Two deserve emphasis. Insecure output handling: model output is untrusted input to the rest of your system — never drop it into HTML, a SQL query, or a shell without the same escaping you’d apply to a user form. Excessive agency: the damage an injection can do is bounded entirely by what your tools permit — which is why permissions matter more than prompts.

No single control is enough. Layer them, so a failure of one is caught by another:

  • Treat all model output as untrusted. Validate and escape it before it touches a database, a query, a UI, or another system.
  • Least privilege. Give tools and agents the minimum permission they need — read-only by default, narrowly scoped. This caps the blast radius of any successful injection. See tool security.
  • Separate data from instructions. Mark untrusted content with delimiters and tell the model it’s data — imperfect, but it raises the bar.
  • Guardrails — independent classifiers screening input and output for injection patterns, abuse, and leaked secrets. Deterministic code, not the model judging itself.
  • Human approval for any high-impact or irreversible action — payments, deletes, external messages.
  • Sandboxing — run any model-driven code execution in an isolated, locked-down environment.
  • Limits & monitoring — per-user rate and budget caps; log and trace every request so an attack is visible and reconstructable.
  • Red-team before launch — actively try to injure your own system.
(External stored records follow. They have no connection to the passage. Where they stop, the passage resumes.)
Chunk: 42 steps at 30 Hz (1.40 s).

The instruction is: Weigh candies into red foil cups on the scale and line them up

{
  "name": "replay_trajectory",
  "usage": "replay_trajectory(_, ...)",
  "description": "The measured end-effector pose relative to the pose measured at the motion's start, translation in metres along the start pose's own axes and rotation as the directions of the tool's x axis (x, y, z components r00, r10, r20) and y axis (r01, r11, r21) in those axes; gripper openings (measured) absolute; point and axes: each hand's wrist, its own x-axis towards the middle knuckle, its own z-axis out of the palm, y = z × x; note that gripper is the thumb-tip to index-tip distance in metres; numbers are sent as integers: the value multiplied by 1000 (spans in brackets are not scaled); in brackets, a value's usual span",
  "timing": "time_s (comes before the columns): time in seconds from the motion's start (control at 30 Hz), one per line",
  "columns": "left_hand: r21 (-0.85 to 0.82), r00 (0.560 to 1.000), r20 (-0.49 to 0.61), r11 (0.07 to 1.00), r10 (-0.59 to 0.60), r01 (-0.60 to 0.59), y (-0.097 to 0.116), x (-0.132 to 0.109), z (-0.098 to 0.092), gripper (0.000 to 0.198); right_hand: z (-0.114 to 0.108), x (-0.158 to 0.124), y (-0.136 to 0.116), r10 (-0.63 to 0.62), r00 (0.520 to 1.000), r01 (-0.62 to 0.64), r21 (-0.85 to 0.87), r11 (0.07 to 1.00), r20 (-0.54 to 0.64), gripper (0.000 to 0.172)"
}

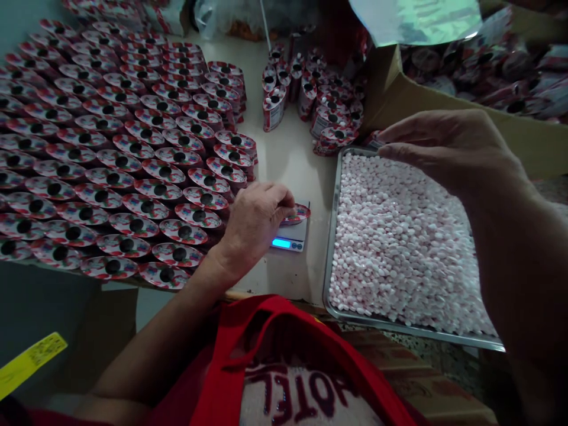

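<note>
My left hand (257, 219) reaches over a small digital scale (288, 244) with a lit blue display. Its thumb and fingers are closed on the top of a red-and-white oval pack (299, 213) that stands on the scale. The hand covers part of both. My right hand (461, 145) is raised above the far side of a metal tray (332, 248) full of small white tablet-like pieces (399, 254). Its thumb and fingertips are pinched together; what they hold is hidden. A printed pack (374, 139) shows just behind those fingertips.
Rows of upright oval packs (115, 160) with round dark openings fill the table's left side. More packs (328, 118) stand at the back middle. A cardboard box (479, 106) of packs is at the back right, under a hanging sheet (421, 21).
</note>
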Motion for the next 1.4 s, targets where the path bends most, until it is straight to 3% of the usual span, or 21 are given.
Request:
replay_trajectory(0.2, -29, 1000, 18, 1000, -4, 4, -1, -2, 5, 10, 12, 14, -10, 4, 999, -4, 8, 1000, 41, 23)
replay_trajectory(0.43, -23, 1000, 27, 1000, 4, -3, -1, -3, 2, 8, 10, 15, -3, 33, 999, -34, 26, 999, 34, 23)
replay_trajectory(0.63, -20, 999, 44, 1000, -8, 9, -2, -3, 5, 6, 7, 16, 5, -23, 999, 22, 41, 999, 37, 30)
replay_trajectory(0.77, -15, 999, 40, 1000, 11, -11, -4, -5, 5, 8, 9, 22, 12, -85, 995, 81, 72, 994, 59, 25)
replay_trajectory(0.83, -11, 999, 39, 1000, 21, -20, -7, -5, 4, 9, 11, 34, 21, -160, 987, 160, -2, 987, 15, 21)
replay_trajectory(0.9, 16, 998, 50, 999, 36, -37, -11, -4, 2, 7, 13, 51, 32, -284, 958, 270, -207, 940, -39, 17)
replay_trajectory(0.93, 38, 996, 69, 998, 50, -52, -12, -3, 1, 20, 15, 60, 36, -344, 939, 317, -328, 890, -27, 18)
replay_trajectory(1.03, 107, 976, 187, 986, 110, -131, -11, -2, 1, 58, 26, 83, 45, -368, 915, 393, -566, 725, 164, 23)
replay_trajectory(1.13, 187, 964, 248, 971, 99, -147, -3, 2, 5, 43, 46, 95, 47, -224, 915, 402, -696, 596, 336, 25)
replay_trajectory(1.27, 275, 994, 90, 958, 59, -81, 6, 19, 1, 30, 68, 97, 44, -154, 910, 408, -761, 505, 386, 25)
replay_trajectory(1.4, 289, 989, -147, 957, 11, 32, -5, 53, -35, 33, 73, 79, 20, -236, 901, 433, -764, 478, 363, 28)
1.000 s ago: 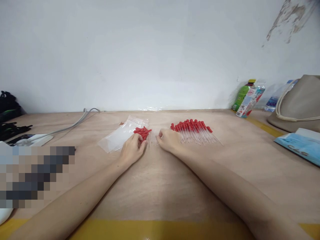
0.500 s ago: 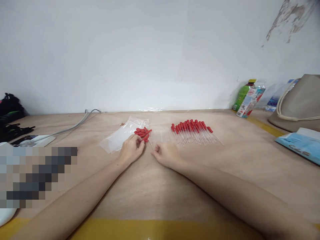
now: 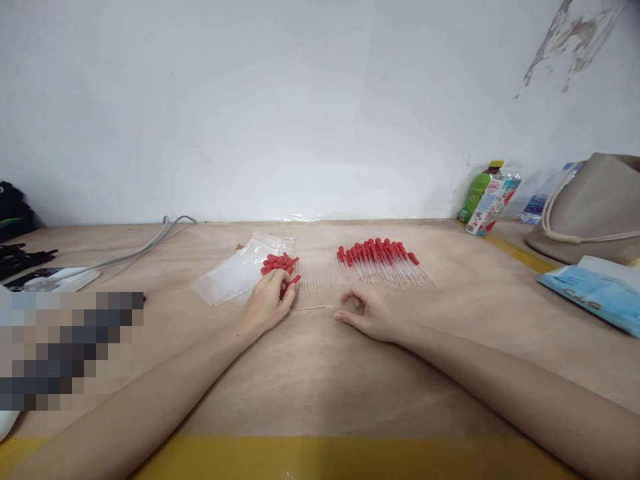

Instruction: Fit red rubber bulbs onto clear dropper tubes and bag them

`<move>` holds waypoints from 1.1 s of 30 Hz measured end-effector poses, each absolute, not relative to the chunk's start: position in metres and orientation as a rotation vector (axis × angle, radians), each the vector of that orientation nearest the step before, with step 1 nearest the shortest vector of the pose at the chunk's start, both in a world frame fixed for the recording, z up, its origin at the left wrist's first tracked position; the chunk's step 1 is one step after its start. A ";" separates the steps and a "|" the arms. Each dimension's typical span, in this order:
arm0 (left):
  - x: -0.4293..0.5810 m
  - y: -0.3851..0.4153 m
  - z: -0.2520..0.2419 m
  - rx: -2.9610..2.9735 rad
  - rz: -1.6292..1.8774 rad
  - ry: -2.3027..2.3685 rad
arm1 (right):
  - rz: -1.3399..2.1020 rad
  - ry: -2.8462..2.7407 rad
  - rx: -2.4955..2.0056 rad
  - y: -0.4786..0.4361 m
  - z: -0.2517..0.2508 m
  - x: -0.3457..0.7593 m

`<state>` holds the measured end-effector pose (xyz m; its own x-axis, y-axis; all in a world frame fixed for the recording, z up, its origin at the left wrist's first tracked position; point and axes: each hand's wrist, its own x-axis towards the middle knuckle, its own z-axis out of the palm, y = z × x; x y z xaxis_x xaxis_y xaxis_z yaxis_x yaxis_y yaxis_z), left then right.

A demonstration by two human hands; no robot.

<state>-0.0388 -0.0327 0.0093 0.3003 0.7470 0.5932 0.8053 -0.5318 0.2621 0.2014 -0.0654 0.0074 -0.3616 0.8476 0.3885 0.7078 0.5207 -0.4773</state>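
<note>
My left hand (image 3: 271,301) rests at the pile of red rubber dropper bulbs (image 3: 276,262), its fingers closed around one red bulb (image 3: 291,285) that pokes out past the fingertips. A thin clear dropper tube (image 3: 314,308) lies crosswise on the table, its left end close to my left thumb. Near its right end is my right hand (image 3: 373,312), thumb and fingers apart with nothing between them. Behind the single tube, several bare clear tubes (image 3: 315,272) lie side by side. To their right is a row of droppers with red bulbs fitted (image 3: 379,257).
A clear zip bag (image 3: 220,280) lies under and left of the bulbs. Grey cables (image 3: 145,247) run along the left. At the right stand a green bottle (image 3: 477,193), a carton (image 3: 484,210) and a beige bag (image 3: 585,207), with a blue packet (image 3: 595,293) nearer.
My right hand has moved right and its fingers have opened. A clear tube now lies crosswise between my hands. My left hand stays by the bulbs with one bulb showing at its fingers.
</note>
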 end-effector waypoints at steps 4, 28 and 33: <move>-0.041 -0.032 0.010 -2.458 -1.092 -1.454 | 0.282 -2.246 -1.102 -0.061 0.009 0.168; -0.023 -0.047 0.016 -2.810 -1.103 -1.078 | 0.078 -2.122 -1.012 -0.058 0.003 0.192; -0.020 -0.049 0.016 -2.859 -1.146 -1.147 | 0.017 -2.160 -0.975 -0.061 0.007 0.192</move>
<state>-0.0200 -0.0487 0.0157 0.5158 0.6544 0.5529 0.5534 -0.7472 0.3680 0.1920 -0.0612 0.0071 -0.4264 0.6486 0.6305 0.6389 0.7094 -0.2977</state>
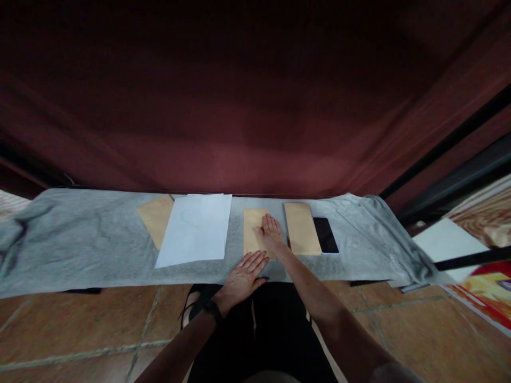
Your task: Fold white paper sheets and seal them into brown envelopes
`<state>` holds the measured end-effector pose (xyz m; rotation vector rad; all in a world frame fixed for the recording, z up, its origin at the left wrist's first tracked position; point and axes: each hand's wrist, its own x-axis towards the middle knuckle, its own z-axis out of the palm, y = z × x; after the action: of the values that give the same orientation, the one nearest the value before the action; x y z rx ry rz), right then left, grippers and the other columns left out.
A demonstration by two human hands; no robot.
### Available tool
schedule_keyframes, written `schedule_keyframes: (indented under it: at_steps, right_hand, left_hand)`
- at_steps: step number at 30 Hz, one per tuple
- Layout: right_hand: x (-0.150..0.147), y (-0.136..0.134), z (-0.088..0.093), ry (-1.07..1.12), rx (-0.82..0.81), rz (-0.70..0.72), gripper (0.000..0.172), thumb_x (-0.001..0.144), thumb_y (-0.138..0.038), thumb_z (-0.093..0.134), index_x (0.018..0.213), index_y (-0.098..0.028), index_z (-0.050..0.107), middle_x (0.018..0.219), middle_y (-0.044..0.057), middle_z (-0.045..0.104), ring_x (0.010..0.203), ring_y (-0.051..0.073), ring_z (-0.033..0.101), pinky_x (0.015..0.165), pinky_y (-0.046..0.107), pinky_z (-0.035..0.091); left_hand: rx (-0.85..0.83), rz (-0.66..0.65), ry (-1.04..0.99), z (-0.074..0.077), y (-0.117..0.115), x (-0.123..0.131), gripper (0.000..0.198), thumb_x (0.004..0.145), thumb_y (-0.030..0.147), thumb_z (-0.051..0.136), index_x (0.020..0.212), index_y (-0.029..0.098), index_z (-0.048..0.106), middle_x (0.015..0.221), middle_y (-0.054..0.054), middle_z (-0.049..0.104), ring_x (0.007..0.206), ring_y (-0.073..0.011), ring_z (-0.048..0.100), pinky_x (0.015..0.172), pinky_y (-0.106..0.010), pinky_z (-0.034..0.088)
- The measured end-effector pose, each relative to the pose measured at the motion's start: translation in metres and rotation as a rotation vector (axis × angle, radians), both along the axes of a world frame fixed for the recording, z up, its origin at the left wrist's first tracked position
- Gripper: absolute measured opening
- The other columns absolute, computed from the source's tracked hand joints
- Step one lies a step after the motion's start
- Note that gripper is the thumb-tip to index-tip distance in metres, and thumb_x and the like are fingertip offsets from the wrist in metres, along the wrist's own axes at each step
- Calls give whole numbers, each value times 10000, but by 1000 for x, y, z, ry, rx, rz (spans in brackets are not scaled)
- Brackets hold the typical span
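Observation:
A grey cloth [91, 244] covers a low table. On it my right hand [272, 233] lies flat, fingers together and stretched, on a brown envelope [251, 231]. My left hand [243, 276] rests flat and open on the cloth's front edge, just below that envelope; a dark band is on its wrist. To the right lies a second brown envelope [301, 229], and beside it a black phone [326, 234]. Left of my hands lies a white sheet of paper [197, 234], with another brown envelope [156, 217] partly under it.
A dark red curtain [239, 106] hangs behind the table. The floor is of brown tiles [80, 324]. At the right are a white sheet [447, 242], a dark bar [471, 260] and colourful printed material [489, 290]. My dark-clothed legs are below.

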<state>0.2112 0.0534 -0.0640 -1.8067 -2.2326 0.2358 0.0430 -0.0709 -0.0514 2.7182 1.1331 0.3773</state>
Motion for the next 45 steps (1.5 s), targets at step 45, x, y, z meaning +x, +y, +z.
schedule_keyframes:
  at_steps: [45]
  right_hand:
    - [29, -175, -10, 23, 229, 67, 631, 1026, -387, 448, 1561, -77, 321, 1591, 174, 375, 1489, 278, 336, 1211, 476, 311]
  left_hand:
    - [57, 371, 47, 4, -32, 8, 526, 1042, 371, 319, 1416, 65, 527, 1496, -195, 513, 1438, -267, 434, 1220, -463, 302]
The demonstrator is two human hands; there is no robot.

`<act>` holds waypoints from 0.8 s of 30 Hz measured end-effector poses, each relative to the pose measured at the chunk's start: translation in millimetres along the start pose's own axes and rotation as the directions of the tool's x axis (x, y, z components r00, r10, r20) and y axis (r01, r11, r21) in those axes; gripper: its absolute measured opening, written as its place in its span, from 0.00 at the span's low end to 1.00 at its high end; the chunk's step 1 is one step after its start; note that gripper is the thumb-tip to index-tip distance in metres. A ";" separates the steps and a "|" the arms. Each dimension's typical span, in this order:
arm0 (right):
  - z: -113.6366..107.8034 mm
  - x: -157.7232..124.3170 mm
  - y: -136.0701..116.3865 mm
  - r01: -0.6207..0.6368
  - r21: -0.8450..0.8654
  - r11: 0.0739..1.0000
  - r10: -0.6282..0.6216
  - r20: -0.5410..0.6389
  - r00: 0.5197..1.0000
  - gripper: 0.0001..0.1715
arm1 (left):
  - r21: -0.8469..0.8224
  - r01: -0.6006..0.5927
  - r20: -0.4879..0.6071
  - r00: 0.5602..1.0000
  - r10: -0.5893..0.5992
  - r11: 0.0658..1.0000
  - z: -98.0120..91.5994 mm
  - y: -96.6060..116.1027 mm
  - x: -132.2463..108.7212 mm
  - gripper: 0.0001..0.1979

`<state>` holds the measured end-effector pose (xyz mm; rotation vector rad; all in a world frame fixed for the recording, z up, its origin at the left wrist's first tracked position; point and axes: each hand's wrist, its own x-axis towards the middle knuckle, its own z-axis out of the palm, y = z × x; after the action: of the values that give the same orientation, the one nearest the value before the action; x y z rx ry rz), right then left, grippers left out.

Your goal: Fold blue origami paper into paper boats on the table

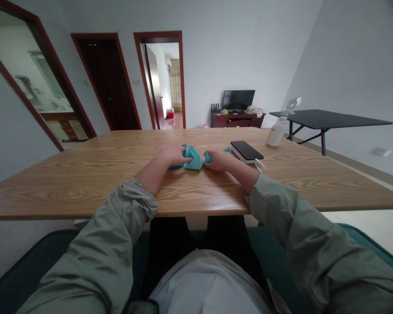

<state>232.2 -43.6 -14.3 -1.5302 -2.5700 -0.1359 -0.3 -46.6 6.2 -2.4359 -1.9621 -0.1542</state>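
Note:
A blue folded paper piece (194,160), with pointed, angular faces, is on the wooden table in front of me. My left hand (173,155) is closed on its left side, thumb against the folds; more blue paper shows behind and beneath the fingers. Just right of it, my right hand (218,160) is closed with the fingers pinched round a small blue paper piece (208,157). A blue tip also sticks out behind that hand. Whether the blue parts join is hidden by my fingers.
A black phone (246,150) lies on a white box with a white loop, right of my right hand. Farther right stands a white spray bottle (277,131). The wooden table's (85,183) front edge runs before my lap. A black folding table (327,118) stands beyond.

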 end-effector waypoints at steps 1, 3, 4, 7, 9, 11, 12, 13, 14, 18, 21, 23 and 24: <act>-0.5 -0.3 -2.3 0.021 0.004 1.000 -0.021 0.001 1.000 0.29 | 0.006 0.000 0.007 1.000 0.000 1.000 -1.0 4.8 -1.1 0.43; -1.6 -0.7 -4.9 0.069 0.014 0.998 -0.069 0.003 0.998 0.28 | 0.004 -0.009 0.018 1.000 0.009 1.000 -3.3 11.5 -3.6 0.43; -2.4 -1.0 -5.3 0.090 0.016 0.996 -0.090 0.003 0.996 0.29 | 0.002 -0.017 0.024 1.000 0.017 1.000 -4.3 13.3 -4.7 0.43; -5.6 -2.1 -5.0 0.132 0.021 0.991 -0.132 0.008 0.991 0.28 | 0.024 -0.043 0.049 0.998 0.042 0.999 -5.5 13.8 -7.0 0.41; -8.2 -3.0 -4.9 0.199 0.043 0.979 -0.200 0.018 0.980 0.24 | 0.065 -0.047 0.070 0.997 0.043 0.997 -5.1 12.9 -7.3 0.38; -10.4 -3.7 -5.6 0.285 0.084 0.955 -0.288 0.024 0.957 0.22 | 0.101 -0.047 0.077 0.996 0.039 0.994 -4.5 12.3 -7.0 0.33; -11.1 -3.8 -6.2 0.319 0.105 0.942 -0.323 0.025 0.946 0.21 | 0.110 -0.046 0.076 0.996 0.038 0.993 -4.2 12.3 -6.7 0.31; -11.5 -3.7 -6.9 0.340 0.123 0.932 -0.345 0.025 0.938 0.21 | 0.114 -0.045 0.073 0.997 0.037 0.993 -4.0 12.2 -6.3 0.29; -11.6 -3.5 -7.4 0.348 0.135 0.928 -0.354 0.026 0.935 0.20 | 0.113 -0.043 0.072 0.997 0.035 0.993 -3.8 12.0 -5.8 0.27; -11.3 -2.0 -7.7 0.301 0.141 0.943 -0.311 0.052 0.949 0.16 | 0.100 -0.034 0.068 0.997 0.027 0.994 -1.4 9.5 -2.5 0.24; -13.0 -2.0 -5.1 0.235 0.132 0.963 -0.247 0.076 0.966 0.15 | 0.097 -0.014 0.045 0.999 0.010 0.995 1.9 6.3 0.8 0.23; -14.5 -2.0 -1.4 0.194 0.120 0.974 -0.203 0.066 0.977 0.16 | 0.087 0.002 0.034 0.999 -0.005 0.996 3.8 3.9 2.9 0.23; -15.1 -1.8 1.1 0.174 0.118 0.978 -0.181 0.052 0.982 0.17 | 0.078 0.007 0.027 1.000 -0.009 0.997 4.3 2.5 3.8 0.23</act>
<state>235.2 -46.9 0.3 -1.2847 -2.7095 0.0381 3.3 -43.1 2.4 -2.3946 -1.9503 -0.0438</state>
LLM security flows from one fact: the model can’t separate trusted instructions from untrusted data. Prompt injection — especially indirect injection via retrieved or browsed content — has no prompt-only fix. The broader attack surface includes information disclosure, insecure output handling, and excessive agency. Defend in depth: treat model output as untrusted, enforce least privilege, add guardrails and human approval, sandbox execution, set limits, and red-team. Assume injection will sometimes land — and ensure the blast radius is small.